Arksine / moonraker

Web API Server for Klipper
https://moonraker.readthedocs.io
GNU General Public License v3.0
1.02k stars 392 forks source link

POC: Prometheus metrics module #816

Open kdomanski opened 4 months ago

kdomanski commented 4 months ago

This is a POC to address #504 . It is meant to spawn feedback, but is still neither complete nor satisfactory to me.

kdomanski commented 4 months ago

Screenshot 2024-02-19 095435 Screenshot 2024-02-19 095452

Arksine commented 4 months ago

Thanks, I have a few questions/comments based on your initial feedback.

No apikey/auth support

Is this a limitation in Prometheus? Does it support any type of authentication?

Experience in instrumenting software tells me, that it would be better to instrument printer objects directly in Klippy and then only add Moonraker-specific metrics from here. Need to think about this.

I'm not sure Kevin would be enthusiastic about merging instrumentation directly. Its effectively repackaging the data, sending instrumented objects to Moonraker would duplicate the serialization/deserialization effort, presumably with additional overhead. Part of the motivation for Klipper's API server is to farm this kind of work to applications outside of Klippy.

I'm not sure whether this is race-free. Could a status update callback land after klippy shutdown/disconnect callback?

Status updates can still be received after shutdown, but not after a disconnect.

kdomanski commented 4 months ago

No apikey/auth support

Is this a limitation in Prometheus? Does it support any type of authentication?

No, this is my mistake. I forgot that Moonraker api keys work simply as bearer tokens. That works just fine with Prom.

Experience in instrumenting software tells me, that it would be better to instrument printer objects directly in Klippy and then only add Moonraker-specific metrics from here. Need to think about this.

I'm not sure Kevin would be enthusiastic about merging instrumentation directly. Its effectively repackaging the data, sending instrumented objects to Moonraker would duplicate the serialization/deserialization effort, presumably with additional overhead. Part of the motivation for Klipper's API server is to farm this kind of work to applications outside of Klippy.

And this is exactly why I think we'll be pondering this for a while. I understand and share the desire to minimize any extraneous stuff in Klippy itself. But I just don't think this particular thing can be farmed out effectively.

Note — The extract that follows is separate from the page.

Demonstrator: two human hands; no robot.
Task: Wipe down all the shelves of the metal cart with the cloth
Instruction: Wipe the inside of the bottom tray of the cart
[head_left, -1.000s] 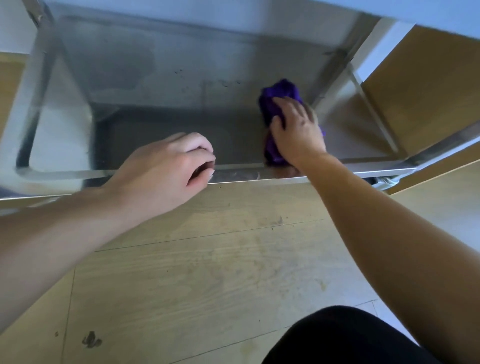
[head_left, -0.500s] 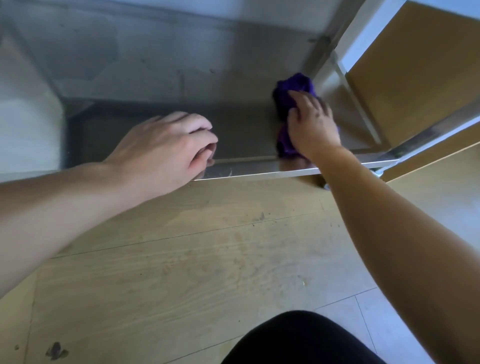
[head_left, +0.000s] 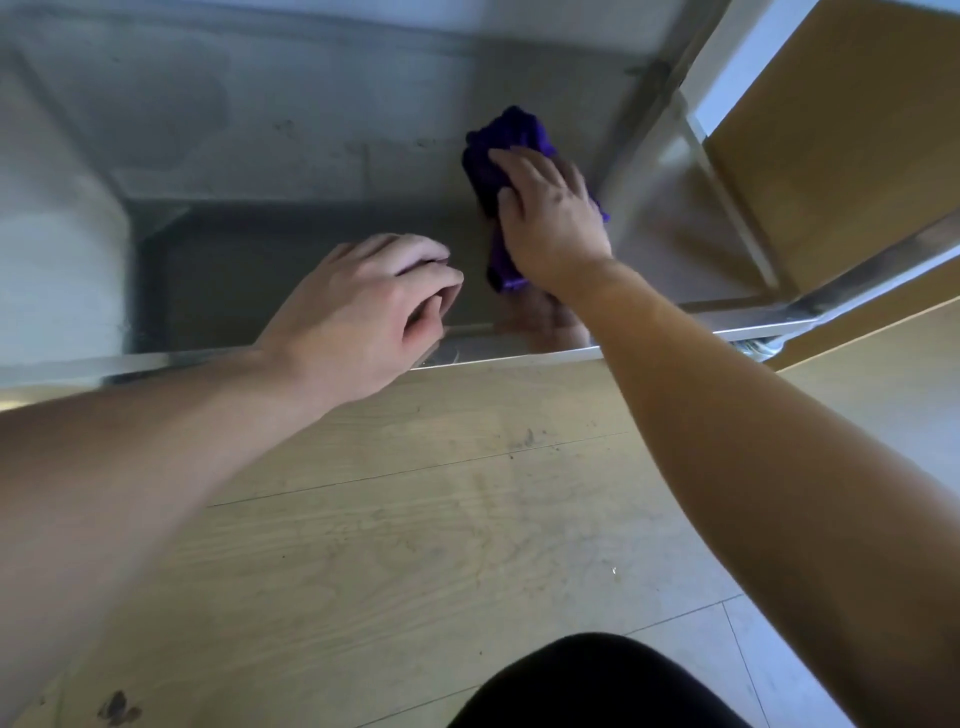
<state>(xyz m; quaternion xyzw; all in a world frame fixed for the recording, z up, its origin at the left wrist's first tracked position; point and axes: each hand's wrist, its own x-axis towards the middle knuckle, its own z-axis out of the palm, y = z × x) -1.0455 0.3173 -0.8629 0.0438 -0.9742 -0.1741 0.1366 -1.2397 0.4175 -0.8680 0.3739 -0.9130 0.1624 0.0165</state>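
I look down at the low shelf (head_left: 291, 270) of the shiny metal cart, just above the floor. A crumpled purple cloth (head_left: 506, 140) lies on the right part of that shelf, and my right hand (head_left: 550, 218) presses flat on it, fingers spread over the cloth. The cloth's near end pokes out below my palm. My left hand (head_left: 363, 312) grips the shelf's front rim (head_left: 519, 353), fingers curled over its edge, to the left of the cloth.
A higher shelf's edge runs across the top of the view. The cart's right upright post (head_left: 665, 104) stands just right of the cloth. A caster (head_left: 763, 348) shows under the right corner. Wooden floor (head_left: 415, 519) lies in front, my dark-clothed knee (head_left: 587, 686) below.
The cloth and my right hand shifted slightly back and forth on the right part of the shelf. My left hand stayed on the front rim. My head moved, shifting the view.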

In Klippy, there's access to the actual objects in question, type information, introspection, and the like. It should be possible to do most of the instrumentation from the Prometheus module itself (with a little bit of introspection) and not litter every other module manually with instrumentation code.

But doing it in Moonraker means inferring all that information which Klippy already has, based on an implicit API (status updates), which doesn't have a clear schema. Any change in Klippy must be followed by a change in Moonraker and a bespoke converter from status JSON to metrics for each component type. That's overhead too. And unlike status updates, which are strictly scheduled, the Prometheus metrics are only serialized during scrape. In the end, I'd rather not argue about performance and/or overhead without having actual measurements thereof.

I'm not sure whether this is race-free. Could a status update callback land after klippy shutdown/disconnect callback?

Status updates can still be received after shutdown, but not after a disconnect.

I failed to articulate my question clearly. What I mean is: if a status updates comes right before a disconnect, will their handlers still execute in order every time, or is there a risk that after clearing the metrics (on disconnect, on shutdown, etc.) a wayward update handler still runs and writes a value from the old session?